Creating a pipeline is complex as there are many options to consider. Use the PREVIEW PIPELINE SQL statement to preview the pipeline creation and load of data to ensure that the pipeline definition returns the results you expect. After you are satisfied with the results, you can execute the CREATE PIPELINE statement to create the pipeline at scale. When you create a pipeline, you assign it a name and the pipeline exists as an object in the Ocient System connected to this name. Then, you can control the object using your chosen name with SQL statements like:
  • START PIPELINE
  • STOP PIPELINE
  • CREATE OR REPLACE PIPELINE
  • DROP PIPELINE
You can also define your own function by using the CREATE PIPELINE FUNCTION SQL statement.

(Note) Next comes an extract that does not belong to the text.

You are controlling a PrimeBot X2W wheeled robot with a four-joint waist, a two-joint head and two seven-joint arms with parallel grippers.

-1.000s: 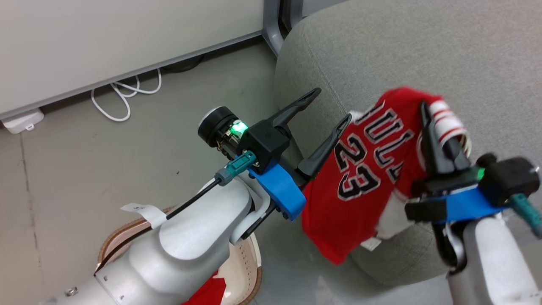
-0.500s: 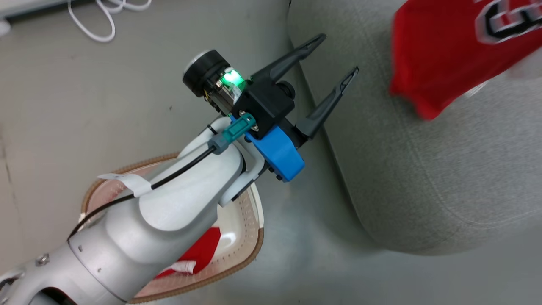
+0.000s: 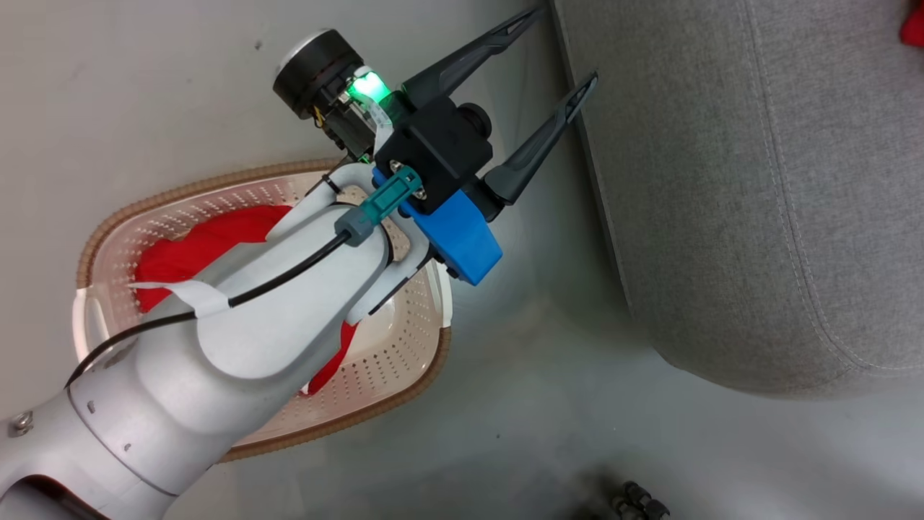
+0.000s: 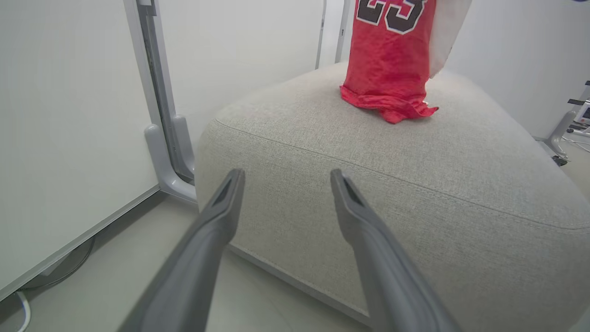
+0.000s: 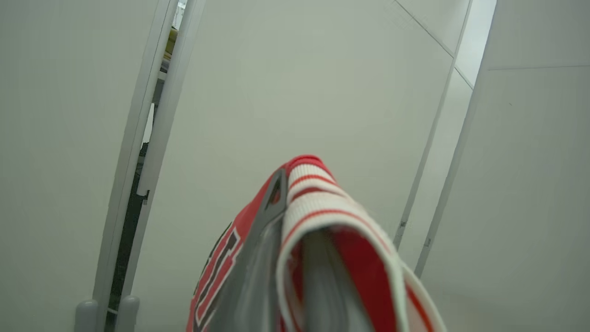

Execute these statements using a SQL connection. A pipeline maintains its own position during a load and enforces deduplication logic to ensure that the Ocient System only loads data once. The lifecycle of a pipeline defines both the deduplication logic and load position.

Pipeline Events

During the life of a pipeline, you can start, stop, modify, and resume the pipeline without duplicating source data or losing the position in a load.

Pipeline Updates

You can modify pipelines using the CREATE OR REPLACE SQL statement to update the transforms in a pipeline, but maintain the current position in the load.

Load Position

If target tables are truncated or if a target table is dropped and then recreated, the pipeline maintains its own position in the load and will continue from its last position. Pipelines also gracefully handle many error cases and system failure modes. The pipeline stores any errors that occur in the system catalog in association with the pipeline.

Parts of a Pipeline

Pipelines can operate in either a BATCH or CONTINUOUS mode based on how you plan to load your data. The DDL for Data Pipelines has three sections:

Data Source

The SOURCE part in a pipeline defines the source of the data to load. This DDL part identifies the type of the source (e.g., S3) as well as the details for the data that is relevant to the source (e.g., S3 bucket and filters, Kafka topic and consumer configuration).

Data Format

The EXTRACT part in a pipeline defines the format of the data that the Ocient System extracts from the data source. This part includes the data format (e.g., delimited, binary, JSON) and the details about the records (e.g., record delimiter, how to treat empty data). In addition, the Ocient System extracts metadata that you can load into tables.

Transformations

The INTO table SELECT ... SQL statement defines the target tables where the data loads and uses a SELECT SQL statement to extract fields from the source data and map them to target columns. The SELECT statement in a pipeline can utilize a subset of SQL functions to convert the extracted data into the required format during loading.

Pipeline Lifecycle

The pipeline lifecycle includes the following states:
  • Created - Pipeline is defined but not started
  • Running - Pipeline is actively loading data
  • Stopped - Pipeline has been manually stopped
  • Completed - Pipeline has finished loading all data
  • Failed - Pipeline encountered an error
You can start and stop data pipelines using DDL statements. The status of the pipeline transitions automatically as the pipeline completes all assigned work or reaches a failed state.

Observe Pipelines

During pipeline operation, all of the information you need to observe progress, pipeline status, key events, success or failure, and errors is available in system catalog tables in the Ocient System. In addition, performance counters are available for many key loading metrics that you can add to observability systems.

Troubleshooting Pipelines

Data pipelines support robust error-handling capabilities crucial for developing new pipelines, identifying issues with ongoing operations, and correcting bad data. Pipelines can include a bad data target where the Ocient System saves bad data for troubleshooting. In addition, the system captures errors that you encounter during loading in system catalog tables such as sys.pipeline_events and sys.pipeline_errors.

Loading Architecture

Pipelines require Loader Nodes to operate. Loader Nodes are nodes that have the streamloader role assignment. The loading system can use all active nodes with this role to process pipelines. When you execute a pipeline, Ocient spreads the work among the available Loader Nodes. The system executes these parallel processes as tasks on each of the Loader Nodes. Then, the system partitions the files or Kafka partitions to load across the tasks, and loading proceeds in parallel. Many pipelines can run in parallel on the Loader Nodes, and these nodes share resources. The scale-out architecture of the Ocient System allows you to add more Loader Nodes as needed to expand the volume and complexity of pipelines that you can operate at the throughput required by your application.